Your instructions: Find the line in the entries below that contains "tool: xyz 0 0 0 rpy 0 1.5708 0". Repeat it exactly, and every line after it through the line that contains "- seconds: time".

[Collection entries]
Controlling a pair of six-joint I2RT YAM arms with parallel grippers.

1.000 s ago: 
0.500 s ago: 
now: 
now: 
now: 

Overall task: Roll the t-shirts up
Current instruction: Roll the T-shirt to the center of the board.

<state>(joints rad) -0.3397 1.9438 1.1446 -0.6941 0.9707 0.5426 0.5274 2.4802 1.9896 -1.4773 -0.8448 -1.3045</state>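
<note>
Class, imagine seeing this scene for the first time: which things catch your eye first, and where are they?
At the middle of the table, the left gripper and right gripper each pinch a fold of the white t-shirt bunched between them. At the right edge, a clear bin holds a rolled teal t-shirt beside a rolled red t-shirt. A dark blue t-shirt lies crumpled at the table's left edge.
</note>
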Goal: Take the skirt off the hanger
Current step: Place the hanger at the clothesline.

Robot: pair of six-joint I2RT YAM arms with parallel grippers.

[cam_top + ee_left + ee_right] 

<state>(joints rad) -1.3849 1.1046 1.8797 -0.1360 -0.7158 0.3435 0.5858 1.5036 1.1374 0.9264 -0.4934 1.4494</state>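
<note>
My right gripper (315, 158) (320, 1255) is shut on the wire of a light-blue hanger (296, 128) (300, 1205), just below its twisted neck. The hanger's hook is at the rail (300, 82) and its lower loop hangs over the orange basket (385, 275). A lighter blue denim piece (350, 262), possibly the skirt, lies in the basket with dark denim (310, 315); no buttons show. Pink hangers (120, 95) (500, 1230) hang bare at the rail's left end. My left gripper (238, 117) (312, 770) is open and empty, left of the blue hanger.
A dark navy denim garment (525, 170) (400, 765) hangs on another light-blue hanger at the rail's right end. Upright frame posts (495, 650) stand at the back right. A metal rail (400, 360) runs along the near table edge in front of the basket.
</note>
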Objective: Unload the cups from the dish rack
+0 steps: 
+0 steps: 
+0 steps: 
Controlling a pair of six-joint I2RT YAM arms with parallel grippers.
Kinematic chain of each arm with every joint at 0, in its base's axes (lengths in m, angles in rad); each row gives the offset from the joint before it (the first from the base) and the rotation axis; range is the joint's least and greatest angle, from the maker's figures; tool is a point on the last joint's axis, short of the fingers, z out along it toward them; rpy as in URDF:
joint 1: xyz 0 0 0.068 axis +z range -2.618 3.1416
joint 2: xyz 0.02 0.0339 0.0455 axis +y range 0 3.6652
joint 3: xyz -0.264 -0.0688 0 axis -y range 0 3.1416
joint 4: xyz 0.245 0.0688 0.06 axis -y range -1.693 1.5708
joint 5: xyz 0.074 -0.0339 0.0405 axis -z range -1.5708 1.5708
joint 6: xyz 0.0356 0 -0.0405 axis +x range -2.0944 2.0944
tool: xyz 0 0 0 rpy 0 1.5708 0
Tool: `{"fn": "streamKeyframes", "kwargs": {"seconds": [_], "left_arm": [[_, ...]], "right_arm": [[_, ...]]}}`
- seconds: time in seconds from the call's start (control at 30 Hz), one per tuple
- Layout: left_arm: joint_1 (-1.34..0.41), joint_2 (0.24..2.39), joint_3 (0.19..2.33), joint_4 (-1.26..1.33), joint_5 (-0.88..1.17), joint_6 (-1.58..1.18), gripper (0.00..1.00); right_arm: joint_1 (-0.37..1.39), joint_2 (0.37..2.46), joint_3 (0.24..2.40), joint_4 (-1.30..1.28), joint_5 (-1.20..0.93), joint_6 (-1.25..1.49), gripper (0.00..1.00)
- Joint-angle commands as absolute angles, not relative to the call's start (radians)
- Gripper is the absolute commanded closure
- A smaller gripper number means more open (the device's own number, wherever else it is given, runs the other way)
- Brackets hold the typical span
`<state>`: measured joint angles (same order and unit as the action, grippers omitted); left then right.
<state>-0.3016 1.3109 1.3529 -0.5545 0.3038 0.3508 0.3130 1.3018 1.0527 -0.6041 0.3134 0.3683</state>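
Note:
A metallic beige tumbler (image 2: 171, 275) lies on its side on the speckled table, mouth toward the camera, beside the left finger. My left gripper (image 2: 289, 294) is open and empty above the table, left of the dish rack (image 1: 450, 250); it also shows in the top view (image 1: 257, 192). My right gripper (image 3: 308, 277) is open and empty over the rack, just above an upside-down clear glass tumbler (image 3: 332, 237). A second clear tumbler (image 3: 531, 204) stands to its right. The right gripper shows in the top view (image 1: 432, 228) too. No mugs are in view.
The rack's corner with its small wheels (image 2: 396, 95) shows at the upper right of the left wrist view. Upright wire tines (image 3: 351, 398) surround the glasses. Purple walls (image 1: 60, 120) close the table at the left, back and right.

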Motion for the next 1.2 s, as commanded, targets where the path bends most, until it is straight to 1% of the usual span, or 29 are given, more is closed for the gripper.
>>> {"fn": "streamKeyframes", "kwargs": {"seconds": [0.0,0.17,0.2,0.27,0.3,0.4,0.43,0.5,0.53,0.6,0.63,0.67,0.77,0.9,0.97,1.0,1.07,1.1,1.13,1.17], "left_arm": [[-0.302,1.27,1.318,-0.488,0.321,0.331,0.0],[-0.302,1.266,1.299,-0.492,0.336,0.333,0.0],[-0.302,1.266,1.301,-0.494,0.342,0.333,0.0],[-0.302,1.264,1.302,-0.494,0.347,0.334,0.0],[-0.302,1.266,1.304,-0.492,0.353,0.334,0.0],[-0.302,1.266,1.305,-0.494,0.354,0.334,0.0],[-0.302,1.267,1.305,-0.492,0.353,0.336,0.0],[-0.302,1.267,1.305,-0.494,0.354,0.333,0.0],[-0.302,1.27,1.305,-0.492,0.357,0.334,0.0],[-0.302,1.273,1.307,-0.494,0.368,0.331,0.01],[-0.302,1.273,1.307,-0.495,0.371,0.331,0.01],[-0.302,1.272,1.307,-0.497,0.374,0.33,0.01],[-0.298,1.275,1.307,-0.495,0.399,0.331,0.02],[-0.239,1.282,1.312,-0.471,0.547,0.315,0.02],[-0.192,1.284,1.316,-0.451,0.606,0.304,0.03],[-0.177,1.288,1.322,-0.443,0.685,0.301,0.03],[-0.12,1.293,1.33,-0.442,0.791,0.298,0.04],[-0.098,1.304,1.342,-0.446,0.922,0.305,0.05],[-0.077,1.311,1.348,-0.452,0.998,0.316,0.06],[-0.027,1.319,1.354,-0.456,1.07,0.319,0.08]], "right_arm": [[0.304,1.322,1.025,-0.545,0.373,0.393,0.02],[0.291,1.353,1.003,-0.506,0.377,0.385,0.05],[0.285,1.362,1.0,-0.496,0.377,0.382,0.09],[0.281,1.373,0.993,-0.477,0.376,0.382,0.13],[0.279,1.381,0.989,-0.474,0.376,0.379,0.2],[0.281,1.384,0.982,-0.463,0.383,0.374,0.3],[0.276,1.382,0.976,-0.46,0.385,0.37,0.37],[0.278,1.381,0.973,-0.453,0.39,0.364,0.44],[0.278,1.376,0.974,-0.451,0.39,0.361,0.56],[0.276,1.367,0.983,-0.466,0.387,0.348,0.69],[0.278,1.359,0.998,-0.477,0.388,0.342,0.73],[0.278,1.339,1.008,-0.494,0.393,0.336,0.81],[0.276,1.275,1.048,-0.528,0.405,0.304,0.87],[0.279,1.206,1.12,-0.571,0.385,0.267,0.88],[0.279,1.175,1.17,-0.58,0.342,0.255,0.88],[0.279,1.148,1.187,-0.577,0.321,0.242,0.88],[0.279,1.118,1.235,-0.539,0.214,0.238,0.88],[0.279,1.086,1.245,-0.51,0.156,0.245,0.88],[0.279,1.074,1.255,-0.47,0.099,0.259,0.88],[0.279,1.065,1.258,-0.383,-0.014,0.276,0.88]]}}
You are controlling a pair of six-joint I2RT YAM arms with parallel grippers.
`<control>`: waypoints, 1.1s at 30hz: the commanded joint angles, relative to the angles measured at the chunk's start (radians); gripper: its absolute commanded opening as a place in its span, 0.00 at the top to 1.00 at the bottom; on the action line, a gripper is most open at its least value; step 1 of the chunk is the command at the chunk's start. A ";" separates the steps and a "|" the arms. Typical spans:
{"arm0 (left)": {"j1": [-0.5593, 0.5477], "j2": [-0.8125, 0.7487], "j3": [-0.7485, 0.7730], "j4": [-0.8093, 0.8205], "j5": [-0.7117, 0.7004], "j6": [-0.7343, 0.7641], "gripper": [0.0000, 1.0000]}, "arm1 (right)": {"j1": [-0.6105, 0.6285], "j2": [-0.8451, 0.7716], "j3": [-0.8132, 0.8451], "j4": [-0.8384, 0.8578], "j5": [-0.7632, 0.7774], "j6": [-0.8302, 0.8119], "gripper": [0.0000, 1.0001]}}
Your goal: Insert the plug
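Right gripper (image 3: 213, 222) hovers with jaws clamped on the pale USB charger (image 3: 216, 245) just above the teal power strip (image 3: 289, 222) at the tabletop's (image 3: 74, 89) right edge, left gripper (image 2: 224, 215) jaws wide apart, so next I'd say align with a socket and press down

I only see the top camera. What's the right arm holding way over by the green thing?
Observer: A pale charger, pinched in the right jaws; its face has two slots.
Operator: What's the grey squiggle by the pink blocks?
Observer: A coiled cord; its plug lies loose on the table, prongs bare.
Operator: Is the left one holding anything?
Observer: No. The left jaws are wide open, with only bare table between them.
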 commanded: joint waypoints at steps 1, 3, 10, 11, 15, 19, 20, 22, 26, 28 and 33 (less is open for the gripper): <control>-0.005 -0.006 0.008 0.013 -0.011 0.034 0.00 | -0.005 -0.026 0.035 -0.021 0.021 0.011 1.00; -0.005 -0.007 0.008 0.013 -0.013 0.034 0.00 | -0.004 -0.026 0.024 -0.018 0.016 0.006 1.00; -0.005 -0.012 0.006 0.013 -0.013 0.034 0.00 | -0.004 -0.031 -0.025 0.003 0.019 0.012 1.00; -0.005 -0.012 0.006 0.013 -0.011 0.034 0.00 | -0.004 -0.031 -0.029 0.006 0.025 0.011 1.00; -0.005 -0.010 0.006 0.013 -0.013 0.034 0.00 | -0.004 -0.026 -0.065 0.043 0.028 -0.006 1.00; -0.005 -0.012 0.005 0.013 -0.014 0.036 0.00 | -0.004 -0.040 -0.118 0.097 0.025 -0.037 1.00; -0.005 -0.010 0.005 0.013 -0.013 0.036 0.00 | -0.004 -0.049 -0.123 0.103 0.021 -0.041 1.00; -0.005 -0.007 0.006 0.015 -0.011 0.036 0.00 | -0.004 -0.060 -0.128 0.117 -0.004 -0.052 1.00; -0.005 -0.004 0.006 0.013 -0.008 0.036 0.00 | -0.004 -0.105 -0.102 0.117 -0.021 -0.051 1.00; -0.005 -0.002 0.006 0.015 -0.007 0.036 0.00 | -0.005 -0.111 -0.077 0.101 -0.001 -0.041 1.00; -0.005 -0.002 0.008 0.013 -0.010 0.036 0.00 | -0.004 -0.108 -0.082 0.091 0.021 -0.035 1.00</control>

Reply:
tool: xyz 0 0 0 rpy 0 1.5708 0
Tool: `{"fn": "streamKeyframes", "kwargs": {"seconds": [_], "left_arm": [[_, ...]], "right_arm": [[_, ...]]}}`
- seconds: time in seconds from the call's start (control at 30 Hz), one per tuple

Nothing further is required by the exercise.